### YOUR TASK
Should the entries contain pictures, leave them out and return exactly the lines from the first through the line holding "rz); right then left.".

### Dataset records
○ ○ ○ ○ ○ ○ ○
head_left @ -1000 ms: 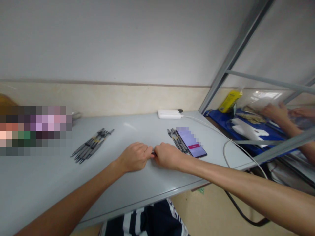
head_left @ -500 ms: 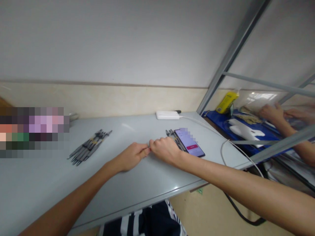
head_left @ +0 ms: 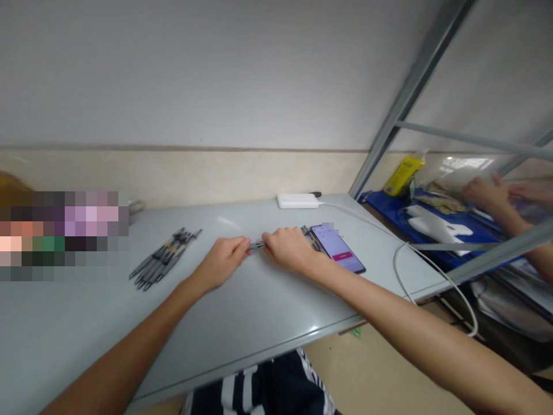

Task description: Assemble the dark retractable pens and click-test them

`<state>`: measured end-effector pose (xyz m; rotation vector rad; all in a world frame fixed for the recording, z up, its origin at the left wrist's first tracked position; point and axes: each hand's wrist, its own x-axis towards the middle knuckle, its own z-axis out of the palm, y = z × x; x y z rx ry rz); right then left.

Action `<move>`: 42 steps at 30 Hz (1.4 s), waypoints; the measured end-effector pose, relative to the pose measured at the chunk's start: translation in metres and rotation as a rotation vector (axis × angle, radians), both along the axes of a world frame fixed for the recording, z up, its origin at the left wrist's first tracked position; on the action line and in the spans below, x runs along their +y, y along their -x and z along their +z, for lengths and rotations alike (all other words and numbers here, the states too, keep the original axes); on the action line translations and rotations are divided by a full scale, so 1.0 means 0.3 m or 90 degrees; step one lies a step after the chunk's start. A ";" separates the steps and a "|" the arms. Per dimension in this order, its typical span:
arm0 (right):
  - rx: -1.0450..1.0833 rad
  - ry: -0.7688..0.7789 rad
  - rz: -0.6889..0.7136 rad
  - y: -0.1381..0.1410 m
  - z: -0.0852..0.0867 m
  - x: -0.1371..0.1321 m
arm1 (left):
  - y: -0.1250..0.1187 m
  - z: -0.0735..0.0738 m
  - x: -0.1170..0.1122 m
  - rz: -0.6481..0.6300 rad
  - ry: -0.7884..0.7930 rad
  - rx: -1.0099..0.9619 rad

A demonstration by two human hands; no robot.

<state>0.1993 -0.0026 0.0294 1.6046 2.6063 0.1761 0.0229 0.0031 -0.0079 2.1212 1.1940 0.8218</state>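
Observation:
Between my hands, above the table's middle, a slim grey pen (head_left: 257, 245) shows in a short stretch. My left hand (head_left: 224, 259) pinches its left end, fingers closed. Around the other end my right hand (head_left: 288, 248) is wrapped, hiding that part. To the left lies a bundle of grey and black pens (head_left: 164, 259), side by side on the tabletop. Just beyond my right hand is a phone (head_left: 339, 249) with a lit screen. Along its left edge several more pens (head_left: 310, 235) are partly covered by my hand.
A white power bank (head_left: 298, 201) with a white cable (head_left: 367, 218) sits near the wall. To the right, past a metal frame post (head_left: 389, 115), are a blue surface (head_left: 380, 210), a yellow packet (head_left: 405, 174) and another person's hands (head_left: 488, 193). The table (head_left: 207, 346) has a front edge.
My hands have drawn apart, the left one moving leftward, so a stretch of the pen now shows between them. The whole view has shifted slightly.

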 end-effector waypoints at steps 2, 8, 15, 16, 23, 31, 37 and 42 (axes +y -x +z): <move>0.002 0.010 -0.021 -0.002 -0.008 0.006 | 0.003 -0.008 0.007 0.006 0.029 -0.080; 0.250 0.166 0.001 -0.054 -0.012 0.049 | 0.029 -0.025 0.042 0.019 0.061 -0.198; 0.655 0.494 -0.083 -0.141 -0.045 0.098 | 0.054 -0.042 0.073 0.081 0.109 -0.299; 0.703 0.506 -0.084 -0.146 -0.053 0.099 | 0.054 -0.044 0.074 0.081 0.114 -0.306; 0.836 0.398 -0.113 -0.129 -0.091 0.087 | 0.053 -0.039 0.080 0.129 0.138 -0.370; 1.061 0.418 -0.132 -0.098 -0.129 0.075 | 0.058 -0.037 0.084 0.164 0.151 -0.408; 1.049 0.438 -0.164 -0.101 -0.144 0.072 | 0.059 -0.043 0.084 0.148 0.143 -0.380; 1.119 0.414 -0.148 -0.096 -0.137 0.067 | 0.058 -0.043 0.084 0.155 0.143 -0.376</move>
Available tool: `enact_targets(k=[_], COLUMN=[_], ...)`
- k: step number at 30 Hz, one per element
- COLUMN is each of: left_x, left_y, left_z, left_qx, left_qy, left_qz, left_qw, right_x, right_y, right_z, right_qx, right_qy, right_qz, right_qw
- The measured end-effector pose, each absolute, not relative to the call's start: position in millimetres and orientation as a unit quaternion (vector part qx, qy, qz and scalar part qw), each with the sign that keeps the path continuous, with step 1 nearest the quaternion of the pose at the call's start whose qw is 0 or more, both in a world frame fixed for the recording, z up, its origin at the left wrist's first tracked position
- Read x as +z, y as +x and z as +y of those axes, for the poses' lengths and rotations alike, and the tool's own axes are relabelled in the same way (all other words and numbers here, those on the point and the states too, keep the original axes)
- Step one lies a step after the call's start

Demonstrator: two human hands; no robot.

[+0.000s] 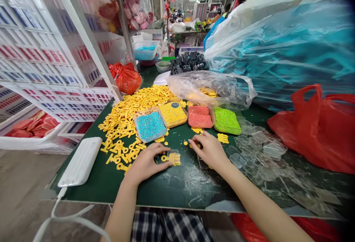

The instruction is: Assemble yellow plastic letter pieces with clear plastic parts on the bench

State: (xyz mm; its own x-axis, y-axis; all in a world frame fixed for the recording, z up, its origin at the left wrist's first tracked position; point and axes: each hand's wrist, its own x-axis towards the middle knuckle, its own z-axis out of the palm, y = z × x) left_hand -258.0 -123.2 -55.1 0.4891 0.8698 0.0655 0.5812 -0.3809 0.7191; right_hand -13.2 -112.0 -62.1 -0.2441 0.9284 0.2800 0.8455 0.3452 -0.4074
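My left hand (pixel 151 162) rests on the green table, its finger and thumb closed about a flat yellow plastic piece (pixel 176 158) with a ring end and a clear plastic cover over it. To its right, my right hand (pixel 210 149) hovers with thumb and forefinger drawn together; anything between the tips is too small to make out. Small yellow bits (pixel 185 143) lie by those fingertips. Behind both hands stand open trays of tiny beads: blue (pixel 151 126), yellow (pixel 173 114), red (pixel 200 116) and green (pixel 226 120). Another yellow piece (pixel 223 138) lies beyond my right hand.
A heap of yellow plastic pieces (pixel 124 123) spreads at left, near a white power bank (pixel 81 162) with its cable. Clear plastic pieces (pixel 257 153) litter the right side. A red bag (pixel 318 131) and big turquoise-filled bag (pixel 283 53) stand behind; crates (pixel 50 50) rise at left.
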Motion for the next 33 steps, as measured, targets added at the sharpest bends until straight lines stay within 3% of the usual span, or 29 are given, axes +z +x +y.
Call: enact_targets(k=[3, 9, 26, 33], left_x=[-56.3, -60.5, -61.2, -64.6], left_y=[-255.6, -254.3, -252.0, -253.0], left_z=[-121.7, -120.4, -120.9, -112.6], left_qx=[0.193, 0.172, 0.153, 0.123], left_qy=[0.814, 0.840, 0.838, 0.850], left_qz=[0.452, 0.450, 0.454, 0.445], left_qw=[0.309, 0.249, 0.260, 0.251], right_x=[-57.0, -55.5, -58.7, -51.4], right_y=[-17.0, -24.5, -27.4, -37.2], right_z=[-117.6, -126.3, -127.6, -129.3], right_qx=[0.138, 0.161, 0.161, 0.154], right_qy=[-0.493, -0.414, -0.428, -0.476], right_qz=[-0.819, -0.875, -0.874, -0.862], right_qw=[0.258, 0.191, 0.165, 0.086])
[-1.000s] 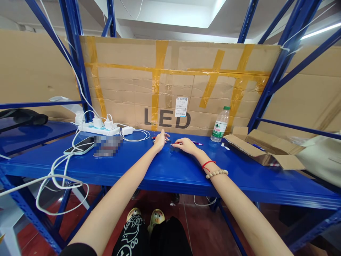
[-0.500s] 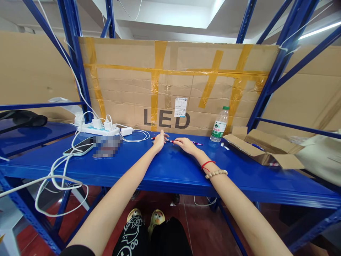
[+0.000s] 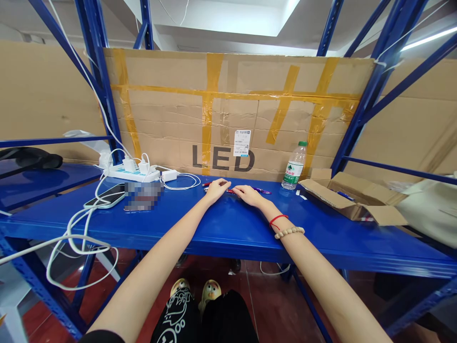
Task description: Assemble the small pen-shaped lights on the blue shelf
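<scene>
A red pen (image 3: 230, 191) lies between my two hands over the blue tabletop, its ends hidden by the fingers. My left hand (image 3: 217, 191) is palm down, its fingers closed together around the pen's left end. On the other end, my right hand (image 3: 249, 196) pinches with thumb and fingers. Just beyond my right hand rests a purple pen (image 3: 263, 191), partly covered. Another red pen (image 3: 206, 184) pokes out behind my left hand, and a light-coloured tip shows under it.
A water bottle (image 3: 294, 166) and an opened cardboard box (image 3: 328, 193) stand on the right. To the left lie a phone (image 3: 107, 196), a white power strip (image 3: 134, 174) and looped white cables (image 3: 76, 233). A large taped carton (image 3: 171, 124) closes off the back.
My left hand has turned palm down and its fingers have come down toward the red pen, closing. My right hand stays almost in place, still pinching the pen.
</scene>
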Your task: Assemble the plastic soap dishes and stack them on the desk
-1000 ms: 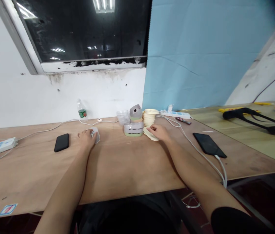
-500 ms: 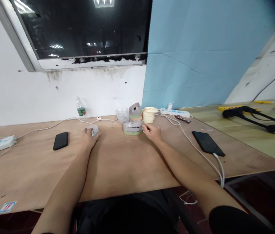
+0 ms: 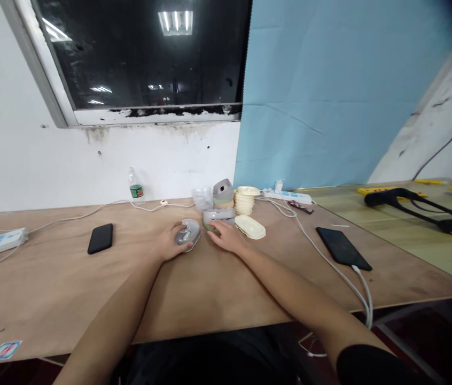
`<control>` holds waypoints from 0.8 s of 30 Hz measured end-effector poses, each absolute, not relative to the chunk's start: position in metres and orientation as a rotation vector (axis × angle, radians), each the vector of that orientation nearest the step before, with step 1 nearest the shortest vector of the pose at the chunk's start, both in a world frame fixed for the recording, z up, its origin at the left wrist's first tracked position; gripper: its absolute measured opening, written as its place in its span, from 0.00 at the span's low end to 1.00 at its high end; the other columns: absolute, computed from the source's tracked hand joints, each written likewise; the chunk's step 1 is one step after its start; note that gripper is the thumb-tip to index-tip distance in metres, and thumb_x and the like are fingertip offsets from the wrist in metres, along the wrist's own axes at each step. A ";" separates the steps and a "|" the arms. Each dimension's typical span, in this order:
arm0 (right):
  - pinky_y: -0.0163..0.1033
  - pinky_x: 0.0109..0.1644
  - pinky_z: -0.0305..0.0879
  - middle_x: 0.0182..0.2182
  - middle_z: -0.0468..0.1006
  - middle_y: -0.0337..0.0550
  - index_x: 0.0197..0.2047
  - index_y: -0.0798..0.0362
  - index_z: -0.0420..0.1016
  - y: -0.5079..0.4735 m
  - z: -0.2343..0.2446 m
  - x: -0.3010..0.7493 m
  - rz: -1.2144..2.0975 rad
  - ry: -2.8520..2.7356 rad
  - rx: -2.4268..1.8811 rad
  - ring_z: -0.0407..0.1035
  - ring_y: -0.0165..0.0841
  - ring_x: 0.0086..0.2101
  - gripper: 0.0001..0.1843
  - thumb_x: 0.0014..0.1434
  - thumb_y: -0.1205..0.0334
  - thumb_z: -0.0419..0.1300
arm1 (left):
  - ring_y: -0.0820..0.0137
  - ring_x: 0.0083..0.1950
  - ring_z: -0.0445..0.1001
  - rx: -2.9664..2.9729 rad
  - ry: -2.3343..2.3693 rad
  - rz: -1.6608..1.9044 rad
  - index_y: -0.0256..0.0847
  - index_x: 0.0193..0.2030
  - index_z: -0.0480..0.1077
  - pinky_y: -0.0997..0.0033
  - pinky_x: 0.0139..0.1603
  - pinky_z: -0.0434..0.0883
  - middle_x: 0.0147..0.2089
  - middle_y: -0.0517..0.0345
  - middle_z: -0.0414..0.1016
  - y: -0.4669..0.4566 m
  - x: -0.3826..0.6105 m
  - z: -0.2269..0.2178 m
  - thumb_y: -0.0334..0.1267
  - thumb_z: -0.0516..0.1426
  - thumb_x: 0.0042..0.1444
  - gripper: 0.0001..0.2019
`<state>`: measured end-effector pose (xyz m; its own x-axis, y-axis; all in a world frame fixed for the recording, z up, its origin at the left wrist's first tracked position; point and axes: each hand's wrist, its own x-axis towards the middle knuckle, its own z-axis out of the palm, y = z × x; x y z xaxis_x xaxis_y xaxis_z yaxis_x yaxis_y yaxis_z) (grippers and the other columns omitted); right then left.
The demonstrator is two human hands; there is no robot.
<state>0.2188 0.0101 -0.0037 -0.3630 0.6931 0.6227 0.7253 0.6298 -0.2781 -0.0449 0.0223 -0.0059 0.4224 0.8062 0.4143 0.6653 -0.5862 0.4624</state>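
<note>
My left hand (image 3: 170, 242) is closed around the side of a clear greyish plastic lid-like piece (image 3: 191, 231), low over the tabletop. Close to its right, my right hand (image 3: 228, 236) has its fingers bent over the front of the stacked grey oval pieces (image 3: 220, 215), at a green oval piece (image 3: 210, 227) low in the stack. A cream oval tray (image 3: 251, 227) lies flat just beyond my right wrist. Behind it rises a pile of cream trays (image 3: 244, 202). More grey rings (image 3: 223, 190) and clear plastic cups (image 3: 202, 199) stand behind the oval stack.
A black phone (image 3: 100, 238) lies left, and a larger dark phone (image 3: 342, 247) with a white cable lies right. A plastic bottle (image 3: 135, 188) stands by the wall. Power strips (image 3: 288, 197) sit at the back and far left. A black frame (image 3: 422, 209) rests on the neighbouring table.
My left hand has come rightward with the clear piece. My right hand has shifted left onto the oval stack's front. A cream tray now lies flat beside the stack. The view has tilted upward slightly.
</note>
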 end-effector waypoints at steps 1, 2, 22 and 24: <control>0.41 0.46 0.68 0.44 0.77 0.45 0.54 0.49 0.70 0.011 -0.004 0.219 -0.055 -2.117 -1.124 0.73 0.37 0.41 0.17 0.61 0.59 0.55 | 0.57 0.62 0.66 2.464 1.268 0.900 0.46 0.59 0.65 0.58 0.63 0.64 0.64 0.50 0.62 0.021 -0.043 -0.006 0.57 0.61 0.48 0.32; 0.42 0.46 0.68 0.44 0.77 0.45 0.54 0.49 0.69 0.012 -0.004 0.219 -0.053 -2.117 -1.141 0.72 0.37 0.42 0.18 0.61 0.59 0.55 | 0.58 0.62 0.66 2.474 1.250 0.902 0.46 0.59 0.65 0.58 0.63 0.64 0.64 0.51 0.62 0.021 -0.042 -0.005 0.57 0.60 0.49 0.32; 0.44 0.52 0.65 0.54 0.71 0.52 0.66 0.51 0.53 0.017 -0.012 0.206 0.018 -2.166 -1.300 0.69 0.40 0.49 0.32 0.60 0.61 0.57 | 0.57 0.58 0.70 2.533 1.240 1.148 0.42 0.58 0.65 0.55 0.59 0.66 0.57 0.48 0.72 0.024 -0.037 -0.002 0.57 0.56 0.56 0.29; 0.44 0.52 0.65 0.54 0.71 0.51 0.66 0.51 0.52 0.016 -0.011 0.208 0.003 -2.168 -1.272 0.69 0.39 0.50 0.32 0.60 0.61 0.56 | 0.58 0.56 0.71 2.466 1.196 1.190 0.41 0.58 0.65 0.56 0.58 0.67 0.56 0.48 0.72 0.026 -0.039 -0.004 0.55 0.54 0.58 0.27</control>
<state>0.2082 0.0160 -0.0111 -0.3459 0.7903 0.5057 0.7890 0.5367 -0.2991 -0.0392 0.0259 -0.0042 0.3659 0.7176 0.5926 0.5961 -0.6697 0.4429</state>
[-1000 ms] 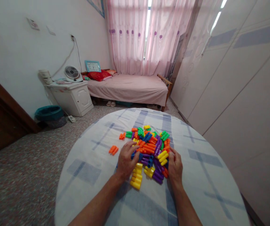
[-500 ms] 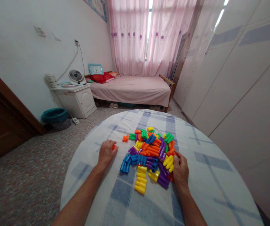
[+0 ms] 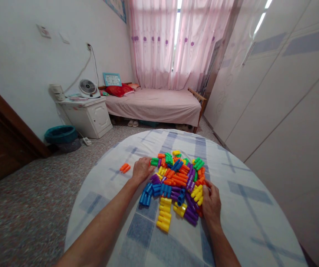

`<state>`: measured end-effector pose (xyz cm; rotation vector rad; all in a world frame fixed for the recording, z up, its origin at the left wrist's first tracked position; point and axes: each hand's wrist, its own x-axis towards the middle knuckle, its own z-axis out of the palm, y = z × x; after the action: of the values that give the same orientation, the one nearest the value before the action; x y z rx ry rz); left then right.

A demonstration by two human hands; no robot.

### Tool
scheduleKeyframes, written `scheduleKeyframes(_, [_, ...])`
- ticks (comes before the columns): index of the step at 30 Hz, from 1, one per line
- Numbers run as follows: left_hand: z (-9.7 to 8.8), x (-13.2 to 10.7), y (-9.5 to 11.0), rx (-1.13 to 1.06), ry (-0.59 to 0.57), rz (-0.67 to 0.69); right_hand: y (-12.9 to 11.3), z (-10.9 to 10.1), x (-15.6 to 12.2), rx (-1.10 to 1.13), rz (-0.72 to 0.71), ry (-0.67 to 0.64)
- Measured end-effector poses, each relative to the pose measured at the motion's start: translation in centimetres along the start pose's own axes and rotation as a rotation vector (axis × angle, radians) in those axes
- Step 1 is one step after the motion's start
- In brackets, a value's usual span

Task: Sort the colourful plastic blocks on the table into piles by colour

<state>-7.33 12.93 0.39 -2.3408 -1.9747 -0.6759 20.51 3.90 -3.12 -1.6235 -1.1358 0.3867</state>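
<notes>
A heap of colourful plastic building blocks (image 3: 177, 180), each shaped like joined tubes, lies mid-table. My left hand (image 3: 142, 170) is at the heap's left edge, its fingers bent down beside a green block (image 3: 154, 162); what is under the fingertips is hidden. An orange block (image 3: 125, 168) lies apart, left of that hand. My right hand (image 3: 211, 200) rests against the heap's right side, fingers loosely curved and thumb apart, next to yellow blocks (image 3: 197, 194) and an orange block (image 3: 201, 180). Nearest me are a yellow block group (image 3: 164, 215) and a purple block (image 3: 191, 216).
The round table (image 3: 245, 226) wears a checked cloth. Beyond it stand a bed (image 3: 156, 104) and a white cabinet (image 3: 94, 116) with a fan (image 3: 88, 87). A bin (image 3: 62, 137) is on the floor at left; a wardrobe (image 3: 273, 92) lines the right.
My left hand has let go of an orange block at the left and moved right, over the spot where another orange block lay. My right hand has stayed by the heap.
</notes>
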Motion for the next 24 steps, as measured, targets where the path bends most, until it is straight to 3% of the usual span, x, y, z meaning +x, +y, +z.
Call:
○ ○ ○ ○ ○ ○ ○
### RESULT
head_left @ -1000 ms: 
head_left @ -500 ms: 
head_left @ +0 ms: 

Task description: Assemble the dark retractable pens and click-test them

`<state>`: measured end-effector pose (xyz m; rotation vector rad; all in a world frame fixed for the recording, z up, its origin at the left wrist's first tracked position; point and axes: each hand's wrist, its own x-axis towards the middle knuckle, its own z-axis out of the palm, y = z × x; x y z rx ry rz); right then left.

No additional response is required.